Where verse 12 says that a wise man’s words are gracious, this could also be translated to say that they bring grace or favor on the wise man himself—in contrast to the self-destruction a fool’s words bring in the second part of the verse, his own lips swallowing him up. Or the contrast could just be between a wise man’s words being kind or helpful generally and a fool’s words being harmful, ultimately of self. Verse 13 says that a fool’s words may seem merely silly at first but then, unbridled, become extreme in, effectively, raving madness. And verse 14 shows the fool talking more and more, even when he doesn’t know what he’s talking about, including acting like he knows how various matters will shake out, despite what we’ve seen about life’s unpredictability. The Holman Old Testament Commentary points out: “A fool commits two errors. He tends to speak rashly (Prov[erbs] 12:18) and to say too much. Both can have disastrous consequences. It is better to hold one’s tongue and wait for the best time to speak. A wise person knows when to be quiet (Eccl[esiastes] 3:7; Ja[me]s 1:19-20) . . . Another error that the fool makes is that he thinks he can figure out the future” (Moore, note on Ecclesiastes 10:14). So he’s presumptuous. He thinks he knows more than he does. And the fool’s “verbosity arises from too high a regard for his own opinions.

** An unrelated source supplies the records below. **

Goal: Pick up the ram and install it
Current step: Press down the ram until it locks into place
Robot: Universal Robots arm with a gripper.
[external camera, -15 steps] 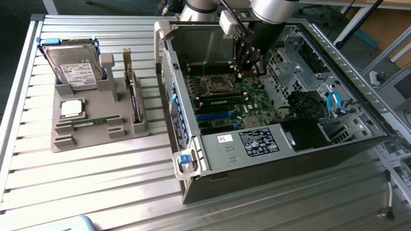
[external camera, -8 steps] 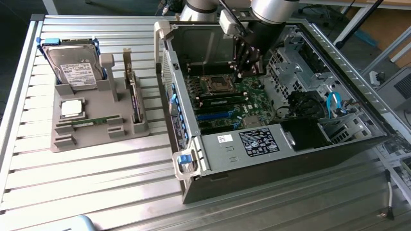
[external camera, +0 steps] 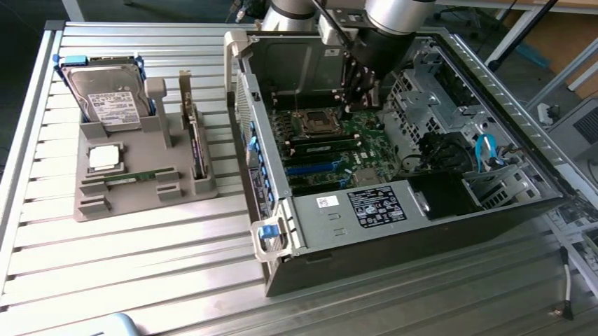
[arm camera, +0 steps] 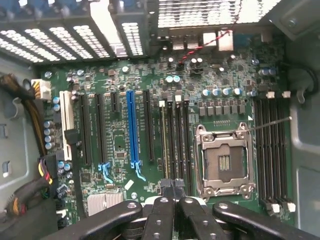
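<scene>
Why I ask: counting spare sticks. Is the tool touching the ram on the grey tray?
Apart. The exterior view shows the ram lying on the grey tray, while the tool is inside the computer case, plainly clear of it.

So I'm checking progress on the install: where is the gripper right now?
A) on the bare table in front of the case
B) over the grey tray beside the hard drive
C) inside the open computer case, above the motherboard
C: the gripper reaches down into the open case, and the wrist view looks onto the motherboard with its empty CPU socket.
</scene>
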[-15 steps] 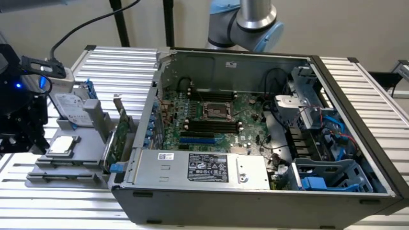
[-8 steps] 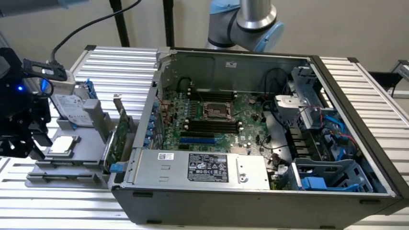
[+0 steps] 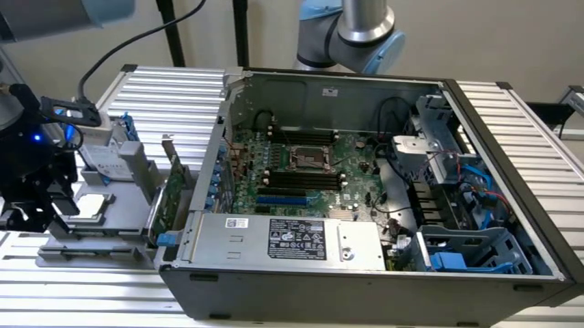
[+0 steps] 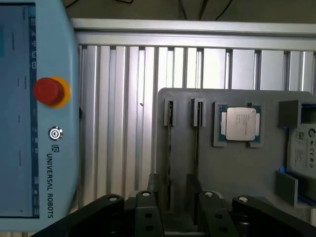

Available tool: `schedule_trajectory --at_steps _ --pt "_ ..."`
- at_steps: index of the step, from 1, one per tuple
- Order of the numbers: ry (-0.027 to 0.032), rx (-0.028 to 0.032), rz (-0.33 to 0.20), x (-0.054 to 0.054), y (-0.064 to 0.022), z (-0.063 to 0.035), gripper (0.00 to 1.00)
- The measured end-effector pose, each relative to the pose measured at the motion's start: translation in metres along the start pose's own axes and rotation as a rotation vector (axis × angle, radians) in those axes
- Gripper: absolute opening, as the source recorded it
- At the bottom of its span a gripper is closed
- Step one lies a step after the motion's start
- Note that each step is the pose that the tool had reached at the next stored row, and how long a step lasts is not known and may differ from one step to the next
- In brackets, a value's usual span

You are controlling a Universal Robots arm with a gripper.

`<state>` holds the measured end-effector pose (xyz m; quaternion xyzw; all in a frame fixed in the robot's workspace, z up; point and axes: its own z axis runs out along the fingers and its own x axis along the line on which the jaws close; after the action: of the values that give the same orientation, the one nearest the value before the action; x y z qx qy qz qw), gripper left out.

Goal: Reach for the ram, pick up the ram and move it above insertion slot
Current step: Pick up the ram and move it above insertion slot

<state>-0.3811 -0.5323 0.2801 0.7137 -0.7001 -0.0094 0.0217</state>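
Note:
The ram (image 4: 169, 148) stands on edge in a slot of the grey holder (image 4: 237, 173), showing as a thin dark strip. A second strip like it (image 4: 197, 143) stands in the neighbouring slot. My gripper (image 4: 173, 197) hangs over the holder's end, open. Its two dark fingers (image 4: 153, 190) stand either side of the first strip without touching it. In the exterior view the black gripper (image 3: 32, 212) is over the holder (image 3: 100, 232) at the far left, outside the open computer case (image 3: 365, 287). The motherboard's black memory slots (image 3: 297, 181) lie inside the case.
A processor chip (image 4: 239, 123) and a drive (image 4: 303, 153) rest in the same holder. A green expansion card (image 3: 171, 188) stands between holder and case. A teach pendant with a red stop button (image 4: 48, 91) lies on the ribbed aluminium table (image 4: 123, 123).

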Motion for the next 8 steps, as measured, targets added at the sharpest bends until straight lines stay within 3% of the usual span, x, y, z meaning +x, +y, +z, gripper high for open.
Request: schedule_trajectory --at_steps 8 --pt "-0.0001 0.0001 -0.001 0.000 -0.0009 0.0145 0.36"
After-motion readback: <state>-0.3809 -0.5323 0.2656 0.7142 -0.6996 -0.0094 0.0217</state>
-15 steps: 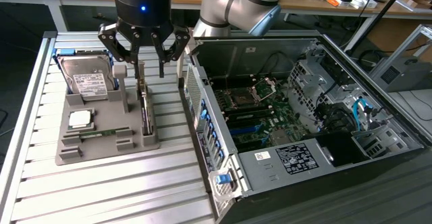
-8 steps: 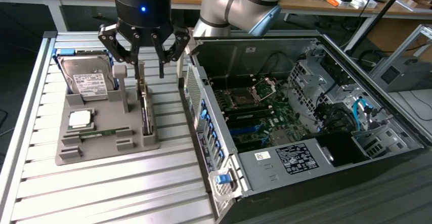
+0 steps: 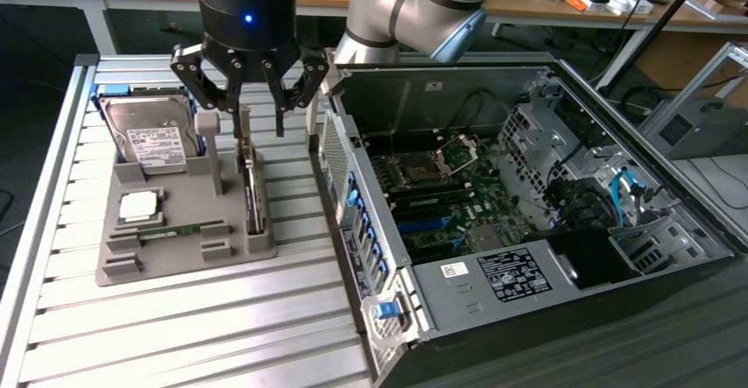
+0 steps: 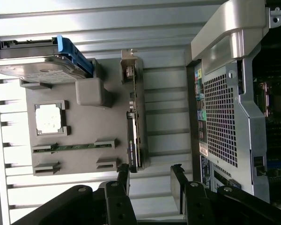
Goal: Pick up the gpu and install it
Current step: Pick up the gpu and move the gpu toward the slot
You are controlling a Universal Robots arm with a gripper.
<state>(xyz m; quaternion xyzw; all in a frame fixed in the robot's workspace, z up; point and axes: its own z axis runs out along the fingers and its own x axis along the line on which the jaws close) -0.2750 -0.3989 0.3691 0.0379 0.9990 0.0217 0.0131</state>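
Open fingers (image 4: 178,185) hung over the thin green circuit-board gpu (image 3: 250,191) standing on edge, its long axis running between them

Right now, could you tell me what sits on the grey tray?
A hard drive, a processor chip, a memory stick and the graphics card on edge, its lower edge hidden in the tray.

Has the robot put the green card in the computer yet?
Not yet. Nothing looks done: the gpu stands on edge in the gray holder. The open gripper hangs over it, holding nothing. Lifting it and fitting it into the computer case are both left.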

The wise counselor, however, knows that he cannot predict the future (v. 14b,c) and thus tempers his remarks with restraint and humility” (NAC, note on verses 12-15). As earlier pointed out in regard to life’s uncertainties in Ecclesiastes 9:11-12, James 4:13-15 says we should not declare as matter of fact how our lives or those of others will proceed since we don’t know what will happen—we need to remember that it’s ultimately up to God. It was earlier stated in Ecclesiastes 5:3 that a fool’s voice is known by his many words. In parallel, Proverbs 15:28 says that “the heart of the righteous studies [or ponders] how to answer, but the mouth of the wicked pours forth evil.” And Proverbs 15:2 says, “The tongue of the wise uses knowledge rightly, but the mouth of fools pours forth foolishness” (see also Ecclesiastes 12:23). Again, this applies to those in leadership and all of us, particularly in our interaction with governing authorities. We need to think before we speak.

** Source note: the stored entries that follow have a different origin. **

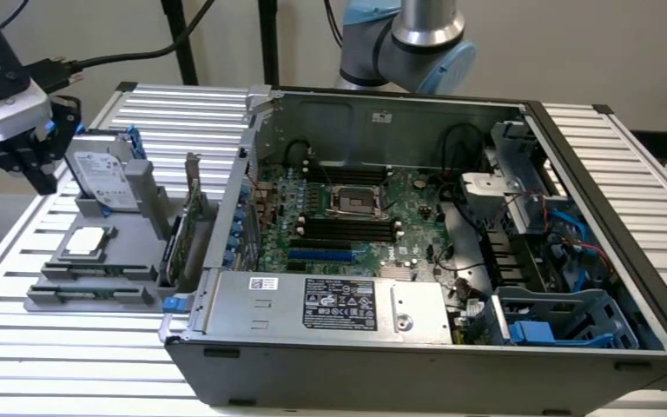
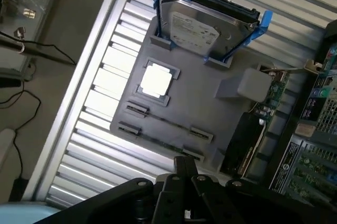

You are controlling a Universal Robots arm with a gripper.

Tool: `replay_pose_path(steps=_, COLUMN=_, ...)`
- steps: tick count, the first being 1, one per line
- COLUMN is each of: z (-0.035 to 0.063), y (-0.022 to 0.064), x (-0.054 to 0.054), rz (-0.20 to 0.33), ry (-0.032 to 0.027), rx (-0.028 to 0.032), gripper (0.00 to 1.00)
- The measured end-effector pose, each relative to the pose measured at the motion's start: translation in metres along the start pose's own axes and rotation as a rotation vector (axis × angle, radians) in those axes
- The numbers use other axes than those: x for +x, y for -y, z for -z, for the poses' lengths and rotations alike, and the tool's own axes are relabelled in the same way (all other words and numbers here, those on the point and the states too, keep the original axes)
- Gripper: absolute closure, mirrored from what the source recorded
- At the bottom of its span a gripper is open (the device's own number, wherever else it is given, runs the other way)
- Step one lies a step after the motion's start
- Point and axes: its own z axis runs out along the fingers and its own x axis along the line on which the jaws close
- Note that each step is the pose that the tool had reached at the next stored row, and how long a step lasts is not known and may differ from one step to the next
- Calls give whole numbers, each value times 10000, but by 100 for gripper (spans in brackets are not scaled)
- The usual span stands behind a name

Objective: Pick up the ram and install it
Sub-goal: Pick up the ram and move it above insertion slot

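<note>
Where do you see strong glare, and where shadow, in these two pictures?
Wrist view: glare washes the processor chip white, and the slatted table beside the grey tray shines. Exterior view: even light, no strong glare; the motherboard sits dimmer inside the computer case.

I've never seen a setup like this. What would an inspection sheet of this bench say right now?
Surface: slatted metal table, carrying a grey tray and an open computer case.
Job's things: two ram sticks sit on edge in the tray's clips; neither is picked up.
Clutter: hard drive upright in a blue frame, processor chip lying flat, expansion card on the tray's side nearest the case.
Grippers: gripper shut, holding nothing, clear of the tray.
Cables: black cable leading toward the wrist; blue and red wires inside the case.
Surroundings: plain wall, black stand poles.
</note>
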Motion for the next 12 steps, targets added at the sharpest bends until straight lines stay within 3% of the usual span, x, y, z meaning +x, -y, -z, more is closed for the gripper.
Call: replay_pose_path(steps=12, z=-37, y=2, x=1, rz=2170, ry=-132, rx=-24, gripper=89)
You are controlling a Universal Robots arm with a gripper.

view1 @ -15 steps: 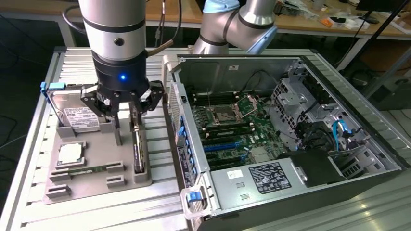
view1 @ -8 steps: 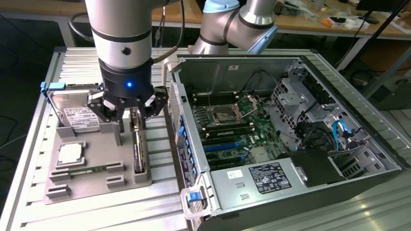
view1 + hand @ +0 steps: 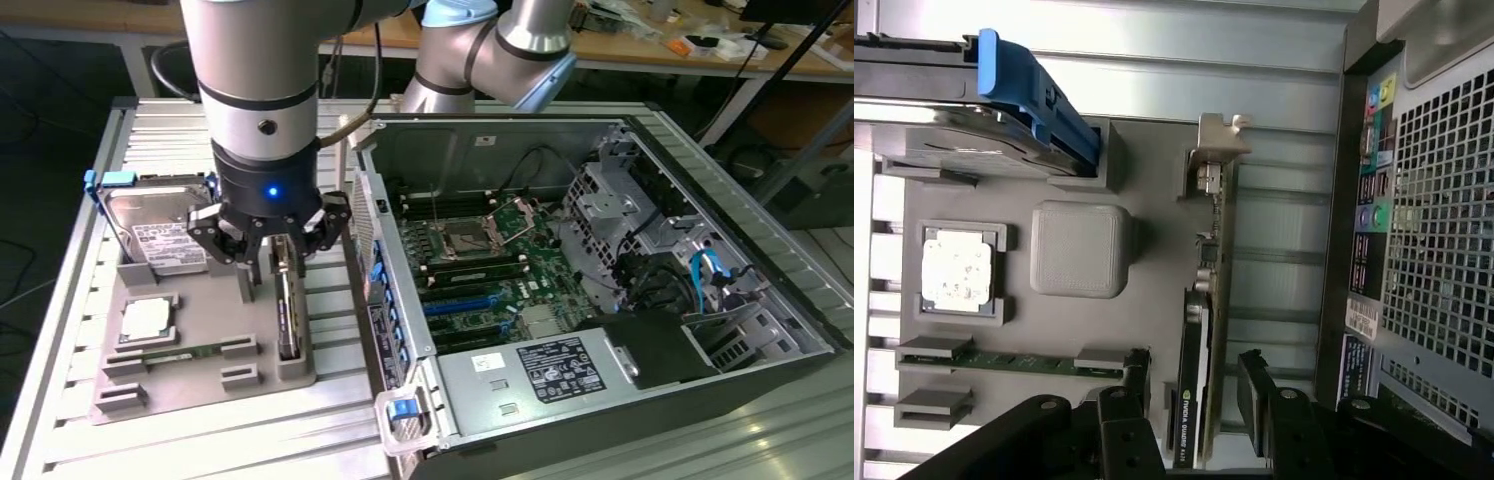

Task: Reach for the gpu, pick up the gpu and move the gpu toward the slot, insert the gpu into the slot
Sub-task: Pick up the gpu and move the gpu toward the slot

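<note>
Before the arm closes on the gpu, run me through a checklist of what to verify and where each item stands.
1. End effector straddles the gpu: ok, one of the fingers on each side of the card.
2. Fingers open, with a gap to the card: ok, seen in the wrist view.
3. Gpu standing on edge in the gray tray: ok.
4. Hard drive and memory stick apart from the fingers: ok.
5. Computer case open, motherboard exposed: ok.
6. Blue slots on the motherboard unobstructed: cannot tell.
</note>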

Continuing in Ecclesiastes 10, verse 15 speaks of fools’ labor or work. It seems to say that whatever it is they have to do wearies them because they don’t know how to go about it—not even the simplest thing like going to town. That could tie back to verse 10 about the need to work smarter with needed preparation lest the work be harder, and to the current subsection’s theme of giving it one’s all with wisdom and diligence—the fool failing on these counts and making things more difficult for himself. Or perhaps, as the Preaching the Word commentary contends (pp. 249-250), the fool is worn out by work because he’s fooling around when he should be working, leaving him exhausted from guilt over lack of productivity and from realization of so much work left to do that he should have done already. Conversely, the wise man is energized by work and accomplishment—doing it all with his might and enjoying good in his labor, as we see in the book’s refrains. The Expositor’s Bible Commentary gives yet another alternative in explaining the fool’s wearying work and not knowing how to get to town: “In the context ‘work’ may relate to the many arguments of v[erse] 14 (cf. Ecclesiastes 12:12). In a fine note of sarcasm, this proverb says that a person may be so involved in arguing about the universe [or lofty matters] that he misses what the ordinary person is concerned about, namely, finding the way home” (Wright, note on Ecclesiastes 10:15). Not knowing the way could tie back to verse 3, where a fool is known for how he walks along the way. Then again, still another explanation is given by The New American Commentary, which says fools are here wearying others rather than themselves, stating: “Verse 15 should be [alternatively] translated, ‘The effort of fools wearies him who does not know the way to town.’ In other words, the advice of foolish counselors is so bad that they cannot even give simple directions. Their longwinded explanations only wear out the confused traveler. How much worse to take their counsel in affairs of state” (note on verses 12-15). This rendering would fit with Jesus’ warning that “if the blind leads the blind, both will fall into a ditch” (Matthew 15:14; compare Luke 6:39). While the verse doesn’t carry all these various meanings, of course, they all seem plausible as they represent true ideas in any case.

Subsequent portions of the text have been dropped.